I am trying to find the rate at which parts fail. Parts send me a message every x amount of time. If I do not get a message from a part after around 20 days, I consider it dead. I have calculated the rate of "death" for each day. The last step is to multiply this value with the value above.
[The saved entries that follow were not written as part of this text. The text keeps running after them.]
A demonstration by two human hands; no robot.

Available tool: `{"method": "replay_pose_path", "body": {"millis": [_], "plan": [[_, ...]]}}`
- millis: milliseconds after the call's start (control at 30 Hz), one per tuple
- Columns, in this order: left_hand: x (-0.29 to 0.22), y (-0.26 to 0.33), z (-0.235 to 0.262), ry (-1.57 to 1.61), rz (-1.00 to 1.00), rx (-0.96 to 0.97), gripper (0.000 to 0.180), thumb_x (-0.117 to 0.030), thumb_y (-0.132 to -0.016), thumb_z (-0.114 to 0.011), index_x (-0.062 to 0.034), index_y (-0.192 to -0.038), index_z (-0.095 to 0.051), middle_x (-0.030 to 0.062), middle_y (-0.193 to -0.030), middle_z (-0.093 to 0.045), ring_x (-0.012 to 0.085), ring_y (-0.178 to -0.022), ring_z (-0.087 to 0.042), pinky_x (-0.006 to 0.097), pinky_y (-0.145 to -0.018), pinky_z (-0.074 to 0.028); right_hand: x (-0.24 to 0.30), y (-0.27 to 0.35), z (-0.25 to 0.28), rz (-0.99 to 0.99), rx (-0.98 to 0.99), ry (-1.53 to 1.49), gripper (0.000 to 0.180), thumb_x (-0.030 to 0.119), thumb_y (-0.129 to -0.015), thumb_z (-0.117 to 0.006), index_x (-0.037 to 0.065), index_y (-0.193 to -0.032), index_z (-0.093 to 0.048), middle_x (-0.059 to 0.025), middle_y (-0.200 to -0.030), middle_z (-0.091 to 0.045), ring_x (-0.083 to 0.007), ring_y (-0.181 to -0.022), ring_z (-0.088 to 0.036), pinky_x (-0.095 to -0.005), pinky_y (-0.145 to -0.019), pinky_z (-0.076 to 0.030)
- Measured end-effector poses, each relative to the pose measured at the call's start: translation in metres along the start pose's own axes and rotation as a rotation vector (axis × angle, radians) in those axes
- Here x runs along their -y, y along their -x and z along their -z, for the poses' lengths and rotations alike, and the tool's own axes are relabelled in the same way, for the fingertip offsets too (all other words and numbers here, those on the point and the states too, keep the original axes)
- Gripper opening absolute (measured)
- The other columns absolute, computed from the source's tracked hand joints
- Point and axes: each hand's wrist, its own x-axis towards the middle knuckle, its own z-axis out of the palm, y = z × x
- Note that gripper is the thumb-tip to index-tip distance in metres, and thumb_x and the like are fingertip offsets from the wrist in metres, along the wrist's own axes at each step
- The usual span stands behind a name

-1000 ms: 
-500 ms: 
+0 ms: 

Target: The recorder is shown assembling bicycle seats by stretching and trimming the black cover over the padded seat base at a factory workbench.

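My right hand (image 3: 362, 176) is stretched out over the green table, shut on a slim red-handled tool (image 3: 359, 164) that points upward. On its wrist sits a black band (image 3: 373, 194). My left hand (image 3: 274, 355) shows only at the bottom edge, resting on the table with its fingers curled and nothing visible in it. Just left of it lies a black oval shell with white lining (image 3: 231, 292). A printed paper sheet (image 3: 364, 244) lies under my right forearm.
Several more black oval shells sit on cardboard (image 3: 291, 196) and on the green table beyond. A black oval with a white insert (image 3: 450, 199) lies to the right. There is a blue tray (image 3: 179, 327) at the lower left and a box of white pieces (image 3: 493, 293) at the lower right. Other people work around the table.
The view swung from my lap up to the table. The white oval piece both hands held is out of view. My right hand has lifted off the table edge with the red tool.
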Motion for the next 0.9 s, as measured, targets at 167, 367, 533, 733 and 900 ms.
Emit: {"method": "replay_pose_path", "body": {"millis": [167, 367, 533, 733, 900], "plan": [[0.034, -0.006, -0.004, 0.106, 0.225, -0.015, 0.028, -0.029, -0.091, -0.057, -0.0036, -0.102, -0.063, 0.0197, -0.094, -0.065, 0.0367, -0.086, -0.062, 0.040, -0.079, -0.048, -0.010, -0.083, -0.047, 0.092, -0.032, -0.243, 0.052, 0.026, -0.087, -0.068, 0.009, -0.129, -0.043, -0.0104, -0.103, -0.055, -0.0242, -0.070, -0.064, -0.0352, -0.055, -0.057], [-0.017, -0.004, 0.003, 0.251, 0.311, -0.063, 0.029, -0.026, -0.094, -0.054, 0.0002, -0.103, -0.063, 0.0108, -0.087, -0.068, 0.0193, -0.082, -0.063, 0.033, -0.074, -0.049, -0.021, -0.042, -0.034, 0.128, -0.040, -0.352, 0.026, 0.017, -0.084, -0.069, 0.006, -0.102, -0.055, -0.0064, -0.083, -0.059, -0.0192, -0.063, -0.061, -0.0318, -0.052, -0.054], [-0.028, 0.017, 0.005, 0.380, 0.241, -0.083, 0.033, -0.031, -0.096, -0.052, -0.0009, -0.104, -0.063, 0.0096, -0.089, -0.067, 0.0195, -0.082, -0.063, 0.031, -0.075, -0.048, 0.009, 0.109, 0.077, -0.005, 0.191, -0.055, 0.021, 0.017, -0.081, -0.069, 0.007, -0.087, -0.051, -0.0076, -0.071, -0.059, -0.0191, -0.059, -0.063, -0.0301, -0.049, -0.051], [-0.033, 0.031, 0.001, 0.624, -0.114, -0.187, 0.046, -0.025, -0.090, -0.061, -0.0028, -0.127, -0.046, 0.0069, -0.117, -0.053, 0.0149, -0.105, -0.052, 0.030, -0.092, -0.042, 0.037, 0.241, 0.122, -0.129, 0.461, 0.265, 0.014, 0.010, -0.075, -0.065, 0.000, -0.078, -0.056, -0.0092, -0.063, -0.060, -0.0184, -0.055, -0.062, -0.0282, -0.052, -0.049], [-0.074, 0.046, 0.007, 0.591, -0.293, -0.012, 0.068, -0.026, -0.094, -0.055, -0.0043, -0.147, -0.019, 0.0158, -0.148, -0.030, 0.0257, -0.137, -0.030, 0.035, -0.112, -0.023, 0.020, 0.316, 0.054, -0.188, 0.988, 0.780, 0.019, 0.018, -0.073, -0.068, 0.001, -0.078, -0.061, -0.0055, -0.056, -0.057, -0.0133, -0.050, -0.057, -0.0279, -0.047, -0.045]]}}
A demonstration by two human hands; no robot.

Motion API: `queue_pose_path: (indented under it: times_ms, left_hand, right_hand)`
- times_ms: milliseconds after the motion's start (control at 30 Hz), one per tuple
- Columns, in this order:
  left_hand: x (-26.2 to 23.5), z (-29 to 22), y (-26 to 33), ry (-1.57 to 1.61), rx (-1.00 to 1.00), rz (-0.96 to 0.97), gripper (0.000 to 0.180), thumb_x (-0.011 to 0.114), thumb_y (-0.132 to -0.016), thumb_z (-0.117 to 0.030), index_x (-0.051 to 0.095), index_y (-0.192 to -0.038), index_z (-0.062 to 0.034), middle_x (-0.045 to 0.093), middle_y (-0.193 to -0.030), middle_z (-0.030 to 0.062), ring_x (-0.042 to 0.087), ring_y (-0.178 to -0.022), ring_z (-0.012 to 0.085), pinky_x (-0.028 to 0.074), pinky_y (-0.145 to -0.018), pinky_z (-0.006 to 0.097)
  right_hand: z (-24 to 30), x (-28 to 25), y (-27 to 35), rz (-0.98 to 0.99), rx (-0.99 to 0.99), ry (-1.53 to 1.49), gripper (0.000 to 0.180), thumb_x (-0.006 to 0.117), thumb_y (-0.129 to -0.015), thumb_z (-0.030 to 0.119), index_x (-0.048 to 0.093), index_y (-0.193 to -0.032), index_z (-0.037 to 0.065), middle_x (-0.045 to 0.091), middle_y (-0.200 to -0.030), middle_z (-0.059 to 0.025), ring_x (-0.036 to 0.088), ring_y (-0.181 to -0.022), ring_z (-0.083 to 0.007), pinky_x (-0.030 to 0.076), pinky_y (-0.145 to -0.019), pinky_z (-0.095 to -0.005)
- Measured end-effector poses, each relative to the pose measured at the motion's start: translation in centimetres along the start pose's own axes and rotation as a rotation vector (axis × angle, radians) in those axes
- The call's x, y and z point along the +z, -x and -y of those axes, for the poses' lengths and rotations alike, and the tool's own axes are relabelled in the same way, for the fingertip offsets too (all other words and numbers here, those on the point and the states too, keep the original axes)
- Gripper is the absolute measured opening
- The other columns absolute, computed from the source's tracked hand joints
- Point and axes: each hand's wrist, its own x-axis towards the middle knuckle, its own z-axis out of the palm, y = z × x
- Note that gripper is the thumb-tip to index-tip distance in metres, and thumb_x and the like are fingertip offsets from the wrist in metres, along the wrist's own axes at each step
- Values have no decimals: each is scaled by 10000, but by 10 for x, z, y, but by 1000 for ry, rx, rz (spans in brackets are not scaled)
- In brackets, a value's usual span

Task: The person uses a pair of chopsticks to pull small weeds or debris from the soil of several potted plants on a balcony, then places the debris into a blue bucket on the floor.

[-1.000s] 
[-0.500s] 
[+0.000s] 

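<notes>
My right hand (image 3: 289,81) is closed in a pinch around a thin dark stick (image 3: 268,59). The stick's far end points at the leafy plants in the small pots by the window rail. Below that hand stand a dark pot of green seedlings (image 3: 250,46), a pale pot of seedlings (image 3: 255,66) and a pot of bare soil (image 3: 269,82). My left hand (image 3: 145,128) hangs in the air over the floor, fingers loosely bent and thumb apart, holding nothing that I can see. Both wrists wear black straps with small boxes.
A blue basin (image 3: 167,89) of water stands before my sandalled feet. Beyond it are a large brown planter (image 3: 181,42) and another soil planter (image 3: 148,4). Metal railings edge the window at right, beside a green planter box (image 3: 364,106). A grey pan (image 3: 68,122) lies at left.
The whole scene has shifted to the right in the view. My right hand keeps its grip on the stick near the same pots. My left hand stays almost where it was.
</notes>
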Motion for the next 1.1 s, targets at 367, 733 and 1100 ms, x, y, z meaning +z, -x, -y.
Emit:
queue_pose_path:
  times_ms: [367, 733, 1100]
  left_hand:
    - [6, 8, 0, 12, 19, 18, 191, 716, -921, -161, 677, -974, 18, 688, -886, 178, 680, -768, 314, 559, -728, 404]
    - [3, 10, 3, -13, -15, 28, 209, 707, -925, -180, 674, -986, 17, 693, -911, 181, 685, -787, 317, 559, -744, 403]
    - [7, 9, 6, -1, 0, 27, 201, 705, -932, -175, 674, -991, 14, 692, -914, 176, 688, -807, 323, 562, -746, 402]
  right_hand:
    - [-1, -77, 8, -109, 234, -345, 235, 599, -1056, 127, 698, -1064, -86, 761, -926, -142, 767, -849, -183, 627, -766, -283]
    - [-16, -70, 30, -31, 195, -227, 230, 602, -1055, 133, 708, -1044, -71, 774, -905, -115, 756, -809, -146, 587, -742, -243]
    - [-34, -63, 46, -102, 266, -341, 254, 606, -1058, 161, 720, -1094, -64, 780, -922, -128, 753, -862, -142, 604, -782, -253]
For instance, I am running this:
base search
| bucket _time span=1d
| stats latest(_time) AS LatestTime, earliest(_time) AS EarliestTime by uniqueID
| eval delayDays=(NOW()-LatestTime)/60/60/24
| eval dead=if((delayDays>20),1,0)
| eval lifeLength=(LatestTime - EarliestTime)/60/60/24
| chart count(eval(dead=0)) as "numberAlive", count(eval(dead=1)) as "numberDead" by lifeLength span=1
| eval sumOfDeadAlive=numberAlive+numberDead
| eventstats sum(sumOfDeadAlive) as sumOfDeadAlive
| eval survivalRate = (sumOfDeadAlive - numberDead)/(sumOfDeadAlive)
| streamstats list(survivalRate)
This will return something like this:
lifeLength numberAlive numberDead list(survivalRate) sumOfDeadAlive survivalRate
0-1 13 249 0.674935 766 0.674935
1-2 1 3 0.674935 766 0.996084
0.996084
2-3 0 0 0.674935 766 1
0.996084
1
etc
Is there a way to multiply each result in the "list(survivalRate)" together? Maybe an eval command I do not know? Or can you use mvexpand to expand the results into columns somehow instead of new rows?
EDIT:
I would like to add a column that shows the runningSurvivalRate.
In a perfect world it would be like running streamstats product(survivalRate) if that function existed (similar to sum(survivalRate) where instead of adding each result, it multiplies each result)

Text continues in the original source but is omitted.